About this exercise ->
For the word "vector", state how many lines of the records include it, with no other text.

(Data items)
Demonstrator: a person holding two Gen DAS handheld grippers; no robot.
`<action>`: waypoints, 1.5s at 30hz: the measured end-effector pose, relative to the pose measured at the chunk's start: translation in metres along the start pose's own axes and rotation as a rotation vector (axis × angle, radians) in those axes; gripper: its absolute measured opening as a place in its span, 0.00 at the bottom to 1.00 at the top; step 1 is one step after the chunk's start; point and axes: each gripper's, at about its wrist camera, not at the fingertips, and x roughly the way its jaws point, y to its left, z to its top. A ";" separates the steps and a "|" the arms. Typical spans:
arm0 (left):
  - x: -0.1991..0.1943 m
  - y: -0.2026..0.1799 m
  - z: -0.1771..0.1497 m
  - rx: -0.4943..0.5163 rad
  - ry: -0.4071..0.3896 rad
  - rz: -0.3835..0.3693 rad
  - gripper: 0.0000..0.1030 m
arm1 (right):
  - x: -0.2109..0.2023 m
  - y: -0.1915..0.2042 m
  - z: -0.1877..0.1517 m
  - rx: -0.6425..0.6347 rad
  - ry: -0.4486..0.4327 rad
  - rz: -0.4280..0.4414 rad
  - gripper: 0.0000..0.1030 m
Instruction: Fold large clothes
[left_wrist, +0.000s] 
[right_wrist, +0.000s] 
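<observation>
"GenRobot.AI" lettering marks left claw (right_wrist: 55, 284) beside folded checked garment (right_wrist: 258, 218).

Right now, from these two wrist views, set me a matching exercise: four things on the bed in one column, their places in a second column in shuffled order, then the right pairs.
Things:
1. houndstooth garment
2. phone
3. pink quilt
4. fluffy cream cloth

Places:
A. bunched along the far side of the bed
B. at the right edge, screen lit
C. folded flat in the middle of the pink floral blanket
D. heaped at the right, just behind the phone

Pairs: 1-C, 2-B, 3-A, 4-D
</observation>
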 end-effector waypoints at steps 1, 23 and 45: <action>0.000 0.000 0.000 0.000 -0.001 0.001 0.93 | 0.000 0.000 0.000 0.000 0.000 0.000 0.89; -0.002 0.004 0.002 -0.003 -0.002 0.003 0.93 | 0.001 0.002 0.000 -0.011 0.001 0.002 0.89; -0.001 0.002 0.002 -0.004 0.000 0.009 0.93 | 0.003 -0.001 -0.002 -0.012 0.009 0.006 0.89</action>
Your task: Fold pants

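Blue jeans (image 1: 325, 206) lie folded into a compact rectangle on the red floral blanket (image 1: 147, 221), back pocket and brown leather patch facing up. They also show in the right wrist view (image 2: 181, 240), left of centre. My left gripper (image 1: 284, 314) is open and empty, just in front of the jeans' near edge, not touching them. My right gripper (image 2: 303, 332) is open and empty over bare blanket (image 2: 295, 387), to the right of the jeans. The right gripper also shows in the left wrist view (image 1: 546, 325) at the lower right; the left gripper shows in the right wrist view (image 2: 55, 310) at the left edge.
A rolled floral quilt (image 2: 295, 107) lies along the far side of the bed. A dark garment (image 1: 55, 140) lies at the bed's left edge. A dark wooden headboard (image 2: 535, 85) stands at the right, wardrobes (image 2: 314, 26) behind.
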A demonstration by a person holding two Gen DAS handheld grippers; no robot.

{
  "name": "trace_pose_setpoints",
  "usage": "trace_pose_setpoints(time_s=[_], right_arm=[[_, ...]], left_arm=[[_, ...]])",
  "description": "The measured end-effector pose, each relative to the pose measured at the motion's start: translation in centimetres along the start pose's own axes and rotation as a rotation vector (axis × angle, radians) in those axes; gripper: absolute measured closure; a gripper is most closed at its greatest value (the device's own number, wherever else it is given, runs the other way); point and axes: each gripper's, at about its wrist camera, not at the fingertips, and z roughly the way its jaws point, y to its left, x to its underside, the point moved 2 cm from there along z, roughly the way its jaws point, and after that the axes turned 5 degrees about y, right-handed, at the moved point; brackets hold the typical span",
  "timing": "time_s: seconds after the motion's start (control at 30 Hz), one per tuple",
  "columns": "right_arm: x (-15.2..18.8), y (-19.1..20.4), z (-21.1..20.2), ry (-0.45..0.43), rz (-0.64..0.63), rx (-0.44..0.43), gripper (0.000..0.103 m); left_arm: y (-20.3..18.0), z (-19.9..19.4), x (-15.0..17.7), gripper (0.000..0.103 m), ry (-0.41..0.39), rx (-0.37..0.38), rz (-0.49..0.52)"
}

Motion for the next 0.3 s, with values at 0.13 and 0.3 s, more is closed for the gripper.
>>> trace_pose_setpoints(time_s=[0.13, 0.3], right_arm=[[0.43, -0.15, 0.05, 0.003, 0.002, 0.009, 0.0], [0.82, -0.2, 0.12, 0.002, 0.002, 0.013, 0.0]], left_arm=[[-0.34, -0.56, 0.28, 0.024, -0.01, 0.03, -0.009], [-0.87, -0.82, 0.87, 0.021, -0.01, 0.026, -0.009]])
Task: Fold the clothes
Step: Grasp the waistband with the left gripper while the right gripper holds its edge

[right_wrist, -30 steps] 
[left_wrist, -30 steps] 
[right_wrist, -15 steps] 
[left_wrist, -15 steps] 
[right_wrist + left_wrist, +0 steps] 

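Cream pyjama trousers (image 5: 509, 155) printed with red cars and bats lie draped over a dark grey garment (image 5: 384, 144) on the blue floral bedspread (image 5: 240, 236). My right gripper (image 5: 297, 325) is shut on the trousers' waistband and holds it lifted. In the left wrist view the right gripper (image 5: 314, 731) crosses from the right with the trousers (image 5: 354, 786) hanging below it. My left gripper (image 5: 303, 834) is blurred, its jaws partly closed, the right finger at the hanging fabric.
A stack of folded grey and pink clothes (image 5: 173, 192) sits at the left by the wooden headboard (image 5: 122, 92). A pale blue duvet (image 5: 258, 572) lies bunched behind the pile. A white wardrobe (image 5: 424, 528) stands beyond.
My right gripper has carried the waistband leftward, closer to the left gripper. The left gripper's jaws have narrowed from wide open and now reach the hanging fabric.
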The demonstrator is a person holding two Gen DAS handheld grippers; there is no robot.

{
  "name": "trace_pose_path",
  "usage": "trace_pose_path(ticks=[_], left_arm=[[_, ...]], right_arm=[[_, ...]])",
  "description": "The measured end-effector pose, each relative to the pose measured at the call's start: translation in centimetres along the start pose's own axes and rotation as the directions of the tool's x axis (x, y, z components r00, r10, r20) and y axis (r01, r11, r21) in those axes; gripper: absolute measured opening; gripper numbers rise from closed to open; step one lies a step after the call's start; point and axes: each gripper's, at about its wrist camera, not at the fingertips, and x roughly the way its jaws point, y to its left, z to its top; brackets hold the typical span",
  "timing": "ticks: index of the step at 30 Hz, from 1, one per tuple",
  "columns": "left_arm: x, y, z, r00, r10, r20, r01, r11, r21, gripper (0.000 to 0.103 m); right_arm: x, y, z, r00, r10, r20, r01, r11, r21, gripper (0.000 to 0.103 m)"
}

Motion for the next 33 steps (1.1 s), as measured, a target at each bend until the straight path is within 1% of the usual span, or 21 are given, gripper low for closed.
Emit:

Response ->
2